И все разом, будто желая вдосталь наобщаться, пока их не поймали за рукав, заговорили.
* * *– …Я был в Крыму: ещё дамы, ещё эполеты, но ничего этого уже нет, эта жизнь умерла!.. Есть мёртвые города – где уже никто не живёт и лишь руины. А это был мёртвый город с живыми людьми! – говорил Мезерницкий, который как-то странно пьянел: как будто его обволакивало тёплое, чуть туманное облако – оно глушило любые звуки, и каждое слово давалось ему с некоторым трудом. – Грустно? Грустно! Но отчего же нам не грустить сейчас – всего этого тоже скоро не будет.
– Чего? – не понял Шлабуковский.
– Всего, – и Мезерницкий развёл руками. – Рот, баланов, леопардов, десятников, Эйхманиса… ничего! Вы не понимаете, что мы из одного мифа тут же перебрались в другой? Троя, Карфаген, Спарта… Куликовское поле, Бородино, Бастилия… Крым, Соловки. Понимаете?
– Я не хочу в миф, – сказал Шлабуковский. – Я хочу в кроватку с шишечками. И рисованными амурами в голове. И чтоб я в пижаме… Тем более я не вижу никакой разницы между Крымом и Соловками. По-моему, Крым в момент прорыва туда большевиков и махновцев оторвало от большой суши, какое-то время носило по морям и вот прибило сюда. Публика примерно та же самая, только она забыла уплыть вовремя в Турцию.

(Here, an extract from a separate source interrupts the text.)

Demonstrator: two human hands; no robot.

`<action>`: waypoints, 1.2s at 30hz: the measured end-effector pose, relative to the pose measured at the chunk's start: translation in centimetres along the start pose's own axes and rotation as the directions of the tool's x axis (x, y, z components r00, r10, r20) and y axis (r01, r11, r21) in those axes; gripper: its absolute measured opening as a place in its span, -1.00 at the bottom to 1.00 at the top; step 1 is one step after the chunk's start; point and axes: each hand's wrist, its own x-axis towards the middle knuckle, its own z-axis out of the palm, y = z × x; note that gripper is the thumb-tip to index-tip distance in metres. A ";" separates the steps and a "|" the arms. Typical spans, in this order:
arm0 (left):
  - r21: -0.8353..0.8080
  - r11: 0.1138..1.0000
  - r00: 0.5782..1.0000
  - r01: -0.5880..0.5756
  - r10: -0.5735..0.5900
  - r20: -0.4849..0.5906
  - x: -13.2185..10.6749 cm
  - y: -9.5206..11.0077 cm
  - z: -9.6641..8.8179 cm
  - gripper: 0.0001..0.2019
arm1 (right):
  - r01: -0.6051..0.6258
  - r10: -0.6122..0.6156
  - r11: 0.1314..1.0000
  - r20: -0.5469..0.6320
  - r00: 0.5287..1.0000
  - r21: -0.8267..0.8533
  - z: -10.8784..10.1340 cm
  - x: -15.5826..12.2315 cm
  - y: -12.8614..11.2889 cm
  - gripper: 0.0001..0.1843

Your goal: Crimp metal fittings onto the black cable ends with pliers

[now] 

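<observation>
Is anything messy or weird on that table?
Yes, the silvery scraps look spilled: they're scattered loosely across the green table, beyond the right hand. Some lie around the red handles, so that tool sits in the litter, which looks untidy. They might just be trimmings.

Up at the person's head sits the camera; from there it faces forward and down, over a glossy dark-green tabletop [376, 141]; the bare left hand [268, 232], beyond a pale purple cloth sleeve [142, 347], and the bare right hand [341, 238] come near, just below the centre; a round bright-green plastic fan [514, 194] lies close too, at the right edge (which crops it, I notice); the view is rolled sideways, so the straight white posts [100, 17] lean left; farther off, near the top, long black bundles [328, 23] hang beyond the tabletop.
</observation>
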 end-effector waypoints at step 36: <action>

– Вы, Шлабуковский, анархист и мещанин в одном лице, – сказал Мезерницкий. – Хотя, с другой стороны, кем ещё нужно быть, чтоб пойти в артисты.
Граков рылся в книжках на полочке.
Василий Петрович сидел за столом и задумчиво жевал – что-то не более травинки величиной.
Артём забрался с ногами на лежанку Мезерницкого, сняв сапоги, в которых было чересчур жарко, и внимал одновременно и Шлабуковскому, и владычке Иоанну, который только что всё-таки пригубил рюмку чего-то лилового.
– Церковь – человечество Христово, а ты вне церкви, ты сирота, – тихо говорил владычка Иоанн. – Верующий в Христа и живущий во Христе – богочеловек. А ты просто человек, тебе трудно.
Артём слушал владычку, и ему казалось, что голова его очищается, как луковица – слой за слоем… и сначала было легко, всё легче и легче, как будто он научился дышать всем существом сразу, и всё вокруг стало прозрачнее… но одновременно нарастала тревога: что там, внутри у него, в самой сердцевине – что?
Вот ещё одно слово владычки, для которого Артём был как на ладони – и вот ещё одно, и вот ещё третье, – а вдруг сейчас последний лепесток отделят – а там извивается червь? Червь!
Будто бы беду отвели – так чувствовал Артём, – когда Мезерницкий, похоже, умевший, невзирая на своё облако, одновременно и говорить, и слушать, вдруг оставил свою тему и перебил владычку:
– А я вот иногда думаю, отец Иоанн: какое христианство после такого ужаса?
Владычка Иоанн чуть устало, но очень миролюбиво посмотрел на Мезерницкого. Глаза у владычки были совсем засыпающие: умаялся, бедный.
– А первохристиане что? – спросил он негромко, но таким тоном, словно первохристиане только что были где-то здесь. – Их рвали львы. А Христа что? Его прибили гвоздями! А он – сын Бога! Бог отдал сына.